**The task**
Extract from the listing each line in which the word "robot" appears.

**Supplied records**

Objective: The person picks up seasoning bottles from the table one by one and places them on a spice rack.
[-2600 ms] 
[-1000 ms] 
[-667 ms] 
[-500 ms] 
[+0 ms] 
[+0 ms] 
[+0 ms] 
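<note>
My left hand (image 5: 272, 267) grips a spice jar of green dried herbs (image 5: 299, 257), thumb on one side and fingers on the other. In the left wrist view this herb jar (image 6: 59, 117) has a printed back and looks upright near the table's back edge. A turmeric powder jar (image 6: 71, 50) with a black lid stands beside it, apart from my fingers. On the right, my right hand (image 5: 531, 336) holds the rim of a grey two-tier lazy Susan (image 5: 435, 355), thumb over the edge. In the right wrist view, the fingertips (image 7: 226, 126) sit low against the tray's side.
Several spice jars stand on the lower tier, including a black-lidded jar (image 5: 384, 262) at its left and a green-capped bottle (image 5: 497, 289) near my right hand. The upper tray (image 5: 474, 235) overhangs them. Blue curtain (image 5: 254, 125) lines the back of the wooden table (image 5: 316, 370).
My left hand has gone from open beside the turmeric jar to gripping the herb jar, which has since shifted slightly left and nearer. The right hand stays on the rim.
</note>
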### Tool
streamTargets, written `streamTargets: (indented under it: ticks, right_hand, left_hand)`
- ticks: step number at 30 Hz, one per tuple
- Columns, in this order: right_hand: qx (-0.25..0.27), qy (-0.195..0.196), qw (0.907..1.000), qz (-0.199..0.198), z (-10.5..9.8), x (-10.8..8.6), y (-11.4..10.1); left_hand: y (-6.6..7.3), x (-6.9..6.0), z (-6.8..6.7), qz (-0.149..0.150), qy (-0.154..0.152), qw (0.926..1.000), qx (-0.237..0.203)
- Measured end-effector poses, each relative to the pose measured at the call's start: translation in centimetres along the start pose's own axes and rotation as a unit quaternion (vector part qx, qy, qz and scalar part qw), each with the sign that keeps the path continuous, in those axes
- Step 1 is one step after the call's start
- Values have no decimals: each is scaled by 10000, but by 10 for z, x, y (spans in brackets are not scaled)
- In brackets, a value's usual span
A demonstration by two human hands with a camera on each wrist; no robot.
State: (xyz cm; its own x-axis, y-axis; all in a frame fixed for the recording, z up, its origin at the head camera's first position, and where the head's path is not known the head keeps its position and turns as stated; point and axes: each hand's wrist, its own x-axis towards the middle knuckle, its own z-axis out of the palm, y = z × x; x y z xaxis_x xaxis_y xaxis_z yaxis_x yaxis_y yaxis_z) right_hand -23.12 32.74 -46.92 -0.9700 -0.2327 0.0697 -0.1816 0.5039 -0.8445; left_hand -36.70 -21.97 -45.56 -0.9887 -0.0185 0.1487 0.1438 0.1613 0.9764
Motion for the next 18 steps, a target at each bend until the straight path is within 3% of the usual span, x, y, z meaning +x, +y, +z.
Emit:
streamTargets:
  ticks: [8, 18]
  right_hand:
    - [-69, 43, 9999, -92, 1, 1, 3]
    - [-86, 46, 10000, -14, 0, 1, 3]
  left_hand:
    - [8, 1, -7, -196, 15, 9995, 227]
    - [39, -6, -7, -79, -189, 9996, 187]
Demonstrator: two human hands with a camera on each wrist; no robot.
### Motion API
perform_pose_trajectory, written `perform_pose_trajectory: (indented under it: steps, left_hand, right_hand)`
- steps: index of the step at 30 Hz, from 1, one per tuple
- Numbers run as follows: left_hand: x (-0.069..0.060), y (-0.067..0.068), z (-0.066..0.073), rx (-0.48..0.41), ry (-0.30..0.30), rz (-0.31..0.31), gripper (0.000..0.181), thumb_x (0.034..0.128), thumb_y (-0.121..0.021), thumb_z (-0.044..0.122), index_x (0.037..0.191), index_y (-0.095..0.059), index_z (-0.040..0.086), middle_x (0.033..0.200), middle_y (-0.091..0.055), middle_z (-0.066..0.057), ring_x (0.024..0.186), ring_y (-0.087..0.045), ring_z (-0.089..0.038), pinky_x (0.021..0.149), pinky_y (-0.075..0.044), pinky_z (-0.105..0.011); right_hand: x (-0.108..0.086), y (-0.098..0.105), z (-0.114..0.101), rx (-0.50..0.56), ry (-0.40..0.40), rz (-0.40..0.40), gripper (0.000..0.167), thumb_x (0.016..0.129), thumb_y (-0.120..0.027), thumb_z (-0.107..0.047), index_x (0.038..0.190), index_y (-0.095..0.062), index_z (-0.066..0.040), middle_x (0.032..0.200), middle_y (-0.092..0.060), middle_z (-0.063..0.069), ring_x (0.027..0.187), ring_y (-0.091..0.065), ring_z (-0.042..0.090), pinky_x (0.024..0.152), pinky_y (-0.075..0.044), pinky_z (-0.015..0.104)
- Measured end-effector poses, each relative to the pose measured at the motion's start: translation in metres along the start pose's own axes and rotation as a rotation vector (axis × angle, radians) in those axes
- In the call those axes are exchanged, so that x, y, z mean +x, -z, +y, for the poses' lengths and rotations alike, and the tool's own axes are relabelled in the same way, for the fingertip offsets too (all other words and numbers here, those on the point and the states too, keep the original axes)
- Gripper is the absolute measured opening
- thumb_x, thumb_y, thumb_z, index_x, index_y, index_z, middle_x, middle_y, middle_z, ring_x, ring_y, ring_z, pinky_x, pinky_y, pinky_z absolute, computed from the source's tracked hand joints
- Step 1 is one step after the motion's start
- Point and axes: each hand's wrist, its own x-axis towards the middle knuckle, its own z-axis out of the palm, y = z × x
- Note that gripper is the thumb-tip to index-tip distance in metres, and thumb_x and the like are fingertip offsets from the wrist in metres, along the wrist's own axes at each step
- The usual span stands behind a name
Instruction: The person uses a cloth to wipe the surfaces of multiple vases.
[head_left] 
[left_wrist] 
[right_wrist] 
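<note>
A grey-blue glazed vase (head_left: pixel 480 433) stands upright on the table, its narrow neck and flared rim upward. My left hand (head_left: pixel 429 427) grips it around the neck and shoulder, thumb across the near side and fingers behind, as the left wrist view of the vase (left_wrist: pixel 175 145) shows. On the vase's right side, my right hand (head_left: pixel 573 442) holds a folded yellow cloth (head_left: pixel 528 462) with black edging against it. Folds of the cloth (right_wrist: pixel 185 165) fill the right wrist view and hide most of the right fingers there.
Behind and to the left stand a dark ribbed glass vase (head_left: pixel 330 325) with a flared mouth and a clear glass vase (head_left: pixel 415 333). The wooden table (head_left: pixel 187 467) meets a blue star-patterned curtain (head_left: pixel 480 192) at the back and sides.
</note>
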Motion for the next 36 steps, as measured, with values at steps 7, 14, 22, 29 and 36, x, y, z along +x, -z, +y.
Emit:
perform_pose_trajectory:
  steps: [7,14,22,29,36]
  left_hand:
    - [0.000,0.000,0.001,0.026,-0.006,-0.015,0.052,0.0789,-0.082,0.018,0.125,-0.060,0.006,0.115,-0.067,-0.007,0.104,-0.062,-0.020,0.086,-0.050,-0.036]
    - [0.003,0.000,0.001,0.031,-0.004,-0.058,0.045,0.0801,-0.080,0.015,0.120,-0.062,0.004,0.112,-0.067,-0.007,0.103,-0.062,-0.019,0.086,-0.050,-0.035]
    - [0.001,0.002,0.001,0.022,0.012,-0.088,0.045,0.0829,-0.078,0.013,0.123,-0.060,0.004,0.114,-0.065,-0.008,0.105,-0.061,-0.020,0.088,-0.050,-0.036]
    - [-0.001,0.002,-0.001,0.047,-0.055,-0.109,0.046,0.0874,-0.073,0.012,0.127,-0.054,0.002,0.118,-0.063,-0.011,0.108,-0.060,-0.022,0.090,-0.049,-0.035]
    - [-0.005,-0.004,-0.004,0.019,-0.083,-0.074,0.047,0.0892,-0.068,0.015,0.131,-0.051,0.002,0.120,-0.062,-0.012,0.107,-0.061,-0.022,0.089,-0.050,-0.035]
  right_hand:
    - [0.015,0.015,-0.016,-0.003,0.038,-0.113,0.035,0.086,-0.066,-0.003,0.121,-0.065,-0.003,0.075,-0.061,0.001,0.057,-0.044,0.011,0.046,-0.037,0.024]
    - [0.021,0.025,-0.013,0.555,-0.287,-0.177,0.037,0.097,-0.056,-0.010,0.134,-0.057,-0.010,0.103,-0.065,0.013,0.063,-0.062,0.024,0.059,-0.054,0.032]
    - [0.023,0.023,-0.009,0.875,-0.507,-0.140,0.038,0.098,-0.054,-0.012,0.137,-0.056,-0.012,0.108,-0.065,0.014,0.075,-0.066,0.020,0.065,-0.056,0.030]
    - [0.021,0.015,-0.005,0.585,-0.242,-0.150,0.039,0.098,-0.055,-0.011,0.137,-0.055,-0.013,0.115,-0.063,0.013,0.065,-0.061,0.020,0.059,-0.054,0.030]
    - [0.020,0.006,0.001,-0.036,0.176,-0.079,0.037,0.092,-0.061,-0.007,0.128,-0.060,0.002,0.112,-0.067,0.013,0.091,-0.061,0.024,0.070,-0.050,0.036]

**Expected answer**
A demonstration by two human hands with a camera on each wrist; no robot.
Demonstrator: two human hands with a camera on each wrist; no robot.

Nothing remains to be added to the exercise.